# Silhouette Score for Clustering Evaluation

The **Silhouette score** is a widely used metric for evaluating the quality of clusters in a clustering algorithm. It measures how similar a point is to its own cluster compared to other clusters. The higher the Silhouette score, the better defined the clusters are.

## Key Concept

The Silhouette score combines both cohesion (how close points in a cluster are to each other) and separation (how well-separated the clusters are). For each data point, the score compares the average distance to other points within the same cluster (cohesion) to the average distance to points in the nearest cluster (separation). The Silhouette score is calculated for all points in the dataset, and the overall score is the average of individual point scores.

### Silhouette Score Equation

The **Silhouette score** for an individual point \( i \) is defined as:

\begin{equation}
s(i) = \frac{b(i) - a(i)}{\max(a(i), b(i))}
\end{equation}

Where:
- $ a(i)$ is the **average distance** between point \( i \) and all other points in the same cluster. This measures cohesion.
- $ b(i) $ is the **minimum average distance** between point \( i \) and all points in any other cluster. This measures separation.
- $ \max(a(i), b(i)) $ is used to normalize the score, ensuring that it falls between -1 and 1.

### Intuition Behind the Formula

- **Cohesion** $a(i)$ measures how well the point \( i \) fits within its cluster. A lower value of $a(i)$ means that the point is close to other points in the cluster.
- **Separation** $b(i)$ measures how well-separated point $i$ is from the other clusters. A higher value of $b(i)$ means that the point is far from the nearest neighboring cluster.

- The **Silhouette score** $s(i)$ can take values between -1 and 1:
  - A score close to **1** indicates that the point is well clustered (both close to its own cluster and far from others).
  - A score close to **0** indicates that the point lies on or near the boundary between two clusters.
  - A score close to **-1** indicates that the point may have been assigned to the wrong cluster.

### Silhouette Score for the Entire Dataset

The **Silhouette score for the entire dataset** is the average of the Silhouette scores of all individual points:

\begin{equation}
\text{Silhouette Score} = \frac{1}{n} \sum_{i=1}^{n} s(i)
\end{equation}

Where:
- \( n \) is the total number of data points.
- \( s(i) \) is the individual Silhouette score for point \( i \).

This overall score provides an indication of how well the clustering algorithm performed.

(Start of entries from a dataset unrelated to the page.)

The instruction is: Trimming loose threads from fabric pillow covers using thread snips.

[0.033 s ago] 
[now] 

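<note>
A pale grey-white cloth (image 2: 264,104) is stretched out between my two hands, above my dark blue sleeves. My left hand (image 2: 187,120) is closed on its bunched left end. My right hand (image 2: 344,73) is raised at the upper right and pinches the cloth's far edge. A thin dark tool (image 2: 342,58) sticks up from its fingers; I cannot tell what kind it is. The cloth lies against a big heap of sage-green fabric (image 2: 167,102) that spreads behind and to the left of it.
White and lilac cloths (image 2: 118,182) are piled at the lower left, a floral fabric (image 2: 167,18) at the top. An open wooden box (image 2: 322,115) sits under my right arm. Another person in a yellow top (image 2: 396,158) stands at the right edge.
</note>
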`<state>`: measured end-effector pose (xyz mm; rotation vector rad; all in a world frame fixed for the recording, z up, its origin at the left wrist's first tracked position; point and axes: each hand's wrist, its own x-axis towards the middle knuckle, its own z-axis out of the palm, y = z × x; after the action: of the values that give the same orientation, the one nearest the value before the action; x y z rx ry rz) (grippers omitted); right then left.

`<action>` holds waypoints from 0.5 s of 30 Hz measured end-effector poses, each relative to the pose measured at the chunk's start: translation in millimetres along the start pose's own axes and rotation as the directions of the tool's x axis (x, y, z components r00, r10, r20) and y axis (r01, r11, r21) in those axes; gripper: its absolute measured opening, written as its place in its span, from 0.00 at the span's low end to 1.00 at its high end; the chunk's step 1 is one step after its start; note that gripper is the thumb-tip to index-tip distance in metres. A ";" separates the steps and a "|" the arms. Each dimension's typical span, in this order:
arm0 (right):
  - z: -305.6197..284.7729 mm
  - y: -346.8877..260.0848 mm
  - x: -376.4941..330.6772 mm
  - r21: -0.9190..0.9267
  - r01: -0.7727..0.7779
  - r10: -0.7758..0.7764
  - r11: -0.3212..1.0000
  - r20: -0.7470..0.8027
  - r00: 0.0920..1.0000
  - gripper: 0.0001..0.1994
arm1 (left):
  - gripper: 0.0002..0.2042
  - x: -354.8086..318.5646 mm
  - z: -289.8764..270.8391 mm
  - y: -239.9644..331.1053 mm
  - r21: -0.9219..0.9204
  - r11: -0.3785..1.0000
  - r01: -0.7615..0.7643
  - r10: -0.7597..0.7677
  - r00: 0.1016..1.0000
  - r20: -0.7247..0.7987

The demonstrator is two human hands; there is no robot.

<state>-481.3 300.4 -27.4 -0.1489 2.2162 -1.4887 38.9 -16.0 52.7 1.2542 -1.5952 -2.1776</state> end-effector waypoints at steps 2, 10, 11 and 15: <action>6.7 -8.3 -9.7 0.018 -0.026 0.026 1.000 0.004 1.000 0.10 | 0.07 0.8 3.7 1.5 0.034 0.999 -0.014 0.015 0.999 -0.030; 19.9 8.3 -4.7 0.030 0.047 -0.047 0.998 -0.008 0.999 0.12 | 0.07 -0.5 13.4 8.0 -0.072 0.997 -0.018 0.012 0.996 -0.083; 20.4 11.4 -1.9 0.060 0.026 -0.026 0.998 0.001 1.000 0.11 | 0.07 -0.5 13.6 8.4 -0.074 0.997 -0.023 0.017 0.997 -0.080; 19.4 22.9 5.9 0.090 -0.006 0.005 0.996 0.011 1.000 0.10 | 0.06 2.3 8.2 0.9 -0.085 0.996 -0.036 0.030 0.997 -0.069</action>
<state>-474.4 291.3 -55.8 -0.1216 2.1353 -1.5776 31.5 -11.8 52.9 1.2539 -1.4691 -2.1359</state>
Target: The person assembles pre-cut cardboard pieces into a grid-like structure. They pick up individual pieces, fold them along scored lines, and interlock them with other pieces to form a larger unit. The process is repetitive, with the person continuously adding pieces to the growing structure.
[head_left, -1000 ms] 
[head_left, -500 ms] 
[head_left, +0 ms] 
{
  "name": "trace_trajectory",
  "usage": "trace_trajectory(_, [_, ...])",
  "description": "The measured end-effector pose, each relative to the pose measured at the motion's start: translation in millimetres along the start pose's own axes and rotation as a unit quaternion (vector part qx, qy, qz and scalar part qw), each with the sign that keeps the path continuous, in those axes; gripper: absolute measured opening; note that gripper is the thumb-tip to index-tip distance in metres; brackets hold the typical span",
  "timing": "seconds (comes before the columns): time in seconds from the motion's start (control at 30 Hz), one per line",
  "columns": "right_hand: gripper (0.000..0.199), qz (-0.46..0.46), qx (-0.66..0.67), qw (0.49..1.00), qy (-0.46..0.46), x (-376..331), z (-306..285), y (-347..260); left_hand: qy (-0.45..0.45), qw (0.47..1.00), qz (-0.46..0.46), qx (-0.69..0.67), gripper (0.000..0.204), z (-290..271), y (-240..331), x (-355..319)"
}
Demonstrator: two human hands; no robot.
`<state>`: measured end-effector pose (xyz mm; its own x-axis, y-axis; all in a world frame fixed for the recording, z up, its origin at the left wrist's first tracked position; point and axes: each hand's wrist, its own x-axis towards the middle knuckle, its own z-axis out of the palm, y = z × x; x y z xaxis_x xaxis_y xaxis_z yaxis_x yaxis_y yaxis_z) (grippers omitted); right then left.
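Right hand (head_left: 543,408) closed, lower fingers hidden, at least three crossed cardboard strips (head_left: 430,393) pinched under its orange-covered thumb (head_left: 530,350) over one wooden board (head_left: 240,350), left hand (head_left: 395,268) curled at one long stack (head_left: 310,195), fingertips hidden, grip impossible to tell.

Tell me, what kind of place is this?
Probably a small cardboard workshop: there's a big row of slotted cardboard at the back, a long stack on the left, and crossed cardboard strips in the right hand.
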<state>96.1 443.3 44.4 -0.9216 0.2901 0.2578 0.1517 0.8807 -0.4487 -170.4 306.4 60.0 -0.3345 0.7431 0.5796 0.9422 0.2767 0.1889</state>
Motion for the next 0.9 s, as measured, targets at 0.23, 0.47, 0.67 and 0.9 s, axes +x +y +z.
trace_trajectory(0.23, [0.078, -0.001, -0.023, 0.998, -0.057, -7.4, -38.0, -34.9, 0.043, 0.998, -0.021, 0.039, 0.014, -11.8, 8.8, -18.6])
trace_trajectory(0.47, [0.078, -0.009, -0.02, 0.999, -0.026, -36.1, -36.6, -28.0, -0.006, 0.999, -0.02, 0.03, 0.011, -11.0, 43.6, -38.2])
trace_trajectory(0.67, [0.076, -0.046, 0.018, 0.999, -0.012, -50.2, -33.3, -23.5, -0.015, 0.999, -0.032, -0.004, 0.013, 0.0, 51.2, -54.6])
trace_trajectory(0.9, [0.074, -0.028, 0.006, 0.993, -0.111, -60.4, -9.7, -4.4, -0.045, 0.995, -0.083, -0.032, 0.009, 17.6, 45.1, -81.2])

### Interpretation of the Silhouette Score

- **A high Silhouette score** (close to 1) means the clustering configuration is very good, with distinct, well-separated clusters.
- **A low Silhouette score** (close to 0) indicates that some data points may be on the boundary of two clusters, suggesting a poor clustering result.
- **A negative Silhouette score** (close to -1) implies that many points are likely assigned to the wrong clusters, and the clustering is highly ineffective.

## Strengths of the Silhouette Score

- **Interpretability**: The Silhouette score provides a simple and intuitive measure of clustering quality.
- **Cluster Validation**: It can be used to assess the validity of different clustering solutions (e.g., comparing the Silhouette scores of different values of \( k \) in K-Means clustering).
- **Range of Values**: The score is bounded between -1 and 1, making it easy to interpret.

## Limitations of the Silhouette Score

- **Assumes Convex Clusters**: The Silhouette score assumes that clusters are convex and isotropic, which may not always be the case, especially for non-globular clusters.
- **Sensitive to Outliers**: The score can be sensitive to outliers or noise, as these points can distort the cohesion and separation calculations.

## Conclusion

The **Silhouette score** is an effective and widely used metric for evaluating the quality of clustering. It provides a balance between cohesion and separation, and it can help determine the optimal number of clusters in a dataset. While it is useful for many clustering tasks, it may not perform well with irregularly shaped clusters or datasets with significant noise.


In [33]:
# silhouette value is a measure of how similar an object is to its own cluster (cohesion) compared to other clusters (separation).
# silhouette_score = (b-a)/max(b,a)
# a - cohesion
# b - separation

In [2]:
from sklearn.metrics import silhouette_score
from sklearn.cluster import KMeans
import numpy as np

def calculate_silhouette_score(data, labels):
    """
    Custom function to explain the silhouette score.

    Parameters:
        data (numpy.ndarray): The dataset (2D array).
        labels (list or numpy.ndarray): Cluster labels for each data point.

    Returns:
        float: The silhouette score.
    """
    n_samples = len(data)
    silhouette_values = []

    for i in range(n_samples):
        current_cluster = labels[i]

        # Points in the same cluster
        same_cluster = data[labels == current_cluster]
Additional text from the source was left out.